▸ **Task requirements**: Below is a listing to copy exactly; no image goes into the copy.

==== Input data

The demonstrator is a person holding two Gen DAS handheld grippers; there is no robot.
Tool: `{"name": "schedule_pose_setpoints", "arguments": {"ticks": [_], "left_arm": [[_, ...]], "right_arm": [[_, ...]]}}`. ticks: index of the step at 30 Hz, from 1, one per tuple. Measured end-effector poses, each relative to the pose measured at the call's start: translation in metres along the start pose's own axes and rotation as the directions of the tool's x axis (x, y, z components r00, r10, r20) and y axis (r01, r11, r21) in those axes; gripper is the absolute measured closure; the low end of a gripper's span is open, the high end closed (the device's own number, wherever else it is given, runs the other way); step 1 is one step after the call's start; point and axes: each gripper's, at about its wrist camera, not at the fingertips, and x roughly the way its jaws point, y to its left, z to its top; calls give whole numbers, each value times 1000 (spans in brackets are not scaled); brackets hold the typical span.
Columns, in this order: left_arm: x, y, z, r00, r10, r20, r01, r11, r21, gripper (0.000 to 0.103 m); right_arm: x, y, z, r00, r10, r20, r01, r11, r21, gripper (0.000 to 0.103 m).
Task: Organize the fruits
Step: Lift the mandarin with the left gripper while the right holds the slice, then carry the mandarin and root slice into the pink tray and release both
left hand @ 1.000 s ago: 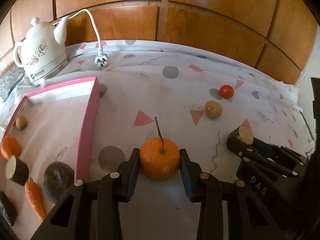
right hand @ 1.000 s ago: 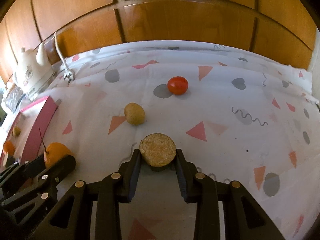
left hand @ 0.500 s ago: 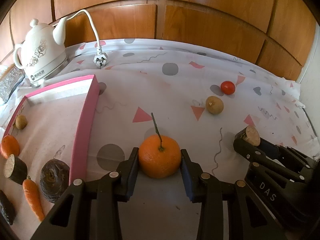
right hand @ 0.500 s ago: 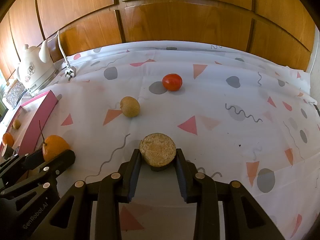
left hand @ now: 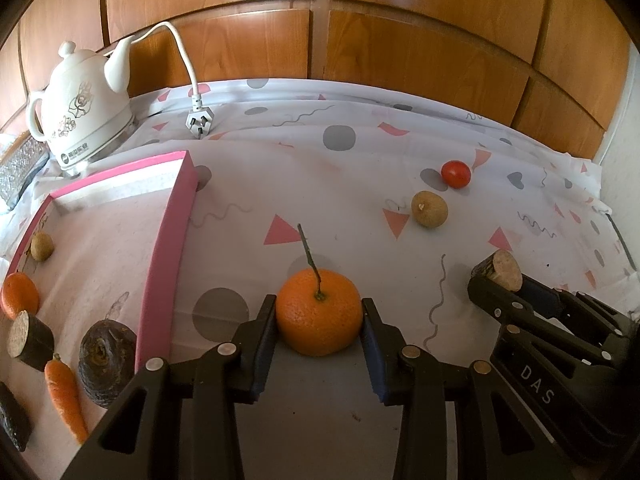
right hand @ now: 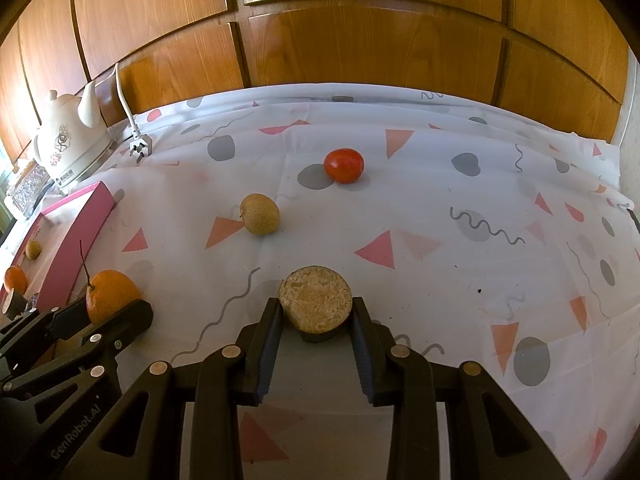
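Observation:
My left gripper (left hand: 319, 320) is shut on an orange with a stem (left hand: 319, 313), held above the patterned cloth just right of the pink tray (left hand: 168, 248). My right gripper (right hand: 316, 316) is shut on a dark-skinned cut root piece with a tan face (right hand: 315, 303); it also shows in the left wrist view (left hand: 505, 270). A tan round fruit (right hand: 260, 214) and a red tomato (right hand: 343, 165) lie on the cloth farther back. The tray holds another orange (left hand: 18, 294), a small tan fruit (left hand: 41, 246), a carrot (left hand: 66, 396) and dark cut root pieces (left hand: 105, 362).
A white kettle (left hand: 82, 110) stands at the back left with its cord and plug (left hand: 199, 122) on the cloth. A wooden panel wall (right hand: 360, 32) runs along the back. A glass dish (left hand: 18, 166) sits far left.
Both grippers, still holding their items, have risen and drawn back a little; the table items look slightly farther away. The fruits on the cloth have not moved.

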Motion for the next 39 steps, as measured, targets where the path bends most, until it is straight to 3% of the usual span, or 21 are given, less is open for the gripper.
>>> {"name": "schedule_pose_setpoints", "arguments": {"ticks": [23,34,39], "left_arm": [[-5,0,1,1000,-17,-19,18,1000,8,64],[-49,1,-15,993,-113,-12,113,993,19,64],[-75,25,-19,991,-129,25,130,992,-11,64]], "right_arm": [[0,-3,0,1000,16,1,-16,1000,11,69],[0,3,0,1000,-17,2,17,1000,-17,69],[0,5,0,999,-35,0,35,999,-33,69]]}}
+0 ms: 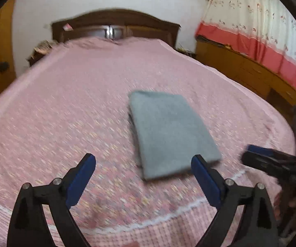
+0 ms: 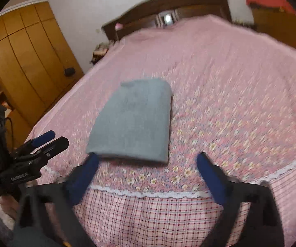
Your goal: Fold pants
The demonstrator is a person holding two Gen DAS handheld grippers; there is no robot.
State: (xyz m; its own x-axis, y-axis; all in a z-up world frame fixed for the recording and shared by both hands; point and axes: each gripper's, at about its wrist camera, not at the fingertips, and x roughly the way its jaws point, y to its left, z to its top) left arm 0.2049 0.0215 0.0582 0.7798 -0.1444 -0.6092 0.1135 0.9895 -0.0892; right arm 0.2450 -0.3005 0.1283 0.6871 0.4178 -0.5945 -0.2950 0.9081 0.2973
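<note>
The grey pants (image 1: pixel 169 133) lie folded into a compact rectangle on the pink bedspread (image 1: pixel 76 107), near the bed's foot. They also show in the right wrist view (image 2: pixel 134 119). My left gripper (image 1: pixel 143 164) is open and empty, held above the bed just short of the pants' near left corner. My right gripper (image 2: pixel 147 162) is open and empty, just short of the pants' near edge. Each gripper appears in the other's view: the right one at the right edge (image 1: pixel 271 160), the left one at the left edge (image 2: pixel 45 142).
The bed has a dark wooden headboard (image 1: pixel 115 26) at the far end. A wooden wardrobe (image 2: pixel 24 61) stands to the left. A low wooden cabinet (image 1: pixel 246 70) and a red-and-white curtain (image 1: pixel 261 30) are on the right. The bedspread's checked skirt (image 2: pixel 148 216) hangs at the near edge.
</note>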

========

▸ **Task answer**:
The demonstrator is a person holding two Gen DAS handheld grippers; there is no robot.
Tool: `{"name": "schedule_pose_setpoints", "arguments": {"ticks": [_], "left_arm": [[_, ...]], "right_arm": [[_, ...]]}}`. ticks: index of the step at 30 Hz, from 1, one per tuple. Measured end-effector poses, each relative to the pose measured at the call's start: translation in metres along the start pose's own axes and rotation as the directions of the tool's x axis (x, y, z components r00, r10, r20) and y axis (r01, r11, r21) in those axes; gripper is the absolute measured closure; the low end of a gripper's span is open, the high end closed (the device's own number, wherever else it is given, runs the other way); step 1 is one step after the call's start; point and axes: each gripper's, at about its wrist camera, not at the fingertips, and x roughly the way its jaws point, y to its left, z to its top; calls give whole numbers, each value times 1000 (spans in brackets are not scaled); brackets hold the typical span.
Columns, in this order: left_arm: x, y, z, r00, r10, r20, r01, r11, r21, gripper (0.000 to 0.103 m); right_arm: x, y, z, r00, r10, r20, r01, r11, r21, gripper (0.000 to 0.103 m).
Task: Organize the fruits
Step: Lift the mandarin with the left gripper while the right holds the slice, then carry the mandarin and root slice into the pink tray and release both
left hand @ 1.000 s ago: 
right hand @ 1.000 s ago: 
left hand @ 0.500 s ago: 
right hand @ 0.500 s ago: 
left hand @ now: 
right hand @ now: 
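Observation:
My left gripper (left hand: 319, 320) is shut on an orange with a stem (left hand: 319, 313), held above the patterned cloth just right of the pink tray (left hand: 168, 248). My right gripper (right hand: 316, 316) is shut on a dark-skinned cut root piece with a tan face (right hand: 315, 303); it also shows in the left wrist view (left hand: 505, 270). A tan round fruit (right hand: 260, 214) and a red tomato (right hand: 343, 165) lie on the cloth farther back. The tray holds another orange (left hand: 18, 294), a small tan fruit (left hand: 41, 246), a carrot (left hand: 66, 396) and dark cut root pieces (left hand: 105, 362).
A white kettle (left hand: 82, 110) stands at the back left with its cord and plug (left hand: 199, 122) on the cloth. A wooden panel wall (right hand: 360, 32) runs along the back. A glass dish (left hand: 18, 166) sits far left.
Both grippers, still holding their items, have risen and drawn back a little; the table items look slightly farther away. The fruits on the cloth have not moved.
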
Motion for the next 39 steps, as measured, targets where the path bends most, until it is straight to 3% of the usual span, or 21 are given, less is open for the gripper.
>>> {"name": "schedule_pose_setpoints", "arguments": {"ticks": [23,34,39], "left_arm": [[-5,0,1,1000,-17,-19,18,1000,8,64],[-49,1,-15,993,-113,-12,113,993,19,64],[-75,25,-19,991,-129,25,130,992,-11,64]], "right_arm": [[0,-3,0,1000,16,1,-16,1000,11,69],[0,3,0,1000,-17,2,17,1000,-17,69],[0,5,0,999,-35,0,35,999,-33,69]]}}
+0 ms: 
+0 ms: 
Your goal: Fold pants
The demonstrator is a person holding two Gen DAS handheld grippers; there is no robot.
State: (xyz m; its own x-axis, y-axis; all in a z-up world frame fixed for the recording and shared by both hands; point and axes: each gripper's, at about its wrist camera, not at the fingertips, and x roughly the way its jaws point, y to its left, z to its top) left arm 0.2049 0.0215 0.0582 0.7798 -0.1444 -0.6092 0.1135 0.9895 -0.0892; right arm 0.2450 -0.3005 0.1283 0.6871 0.4178 -0.5945 -0.2950 0.9081 0.2973
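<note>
The grey pants (image 1: pixel 169 133) lie folded into a compact rectangle on the pink bedspread (image 1: pixel 76 107), near the bed's foot. They also show in the right wrist view (image 2: pixel 134 119). My left gripper (image 1: pixel 143 164) is open and empty, held above the bed just short of the pants' near left corner. My right gripper (image 2: pixel 147 162) is open and empty, just short of the pants' near edge. Each gripper appears in the other's view: the right one at the right edge (image 1: pixel 271 160), the left one at the left edge (image 2: pixel 45 142).
The bed has a dark wooden headboard (image 1: pixel 115 26) at the far end. A wooden wardrobe (image 2: pixel 24 61) stands to the left. A low wooden cabinet (image 1: pixel 246 70) and a red-and-white curtain (image 1: pixel 261 30) are on the right. The bedspread's checked skirt (image 2: pixel 148 216) hangs at the near edge.
</note>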

The submitted answer is complete.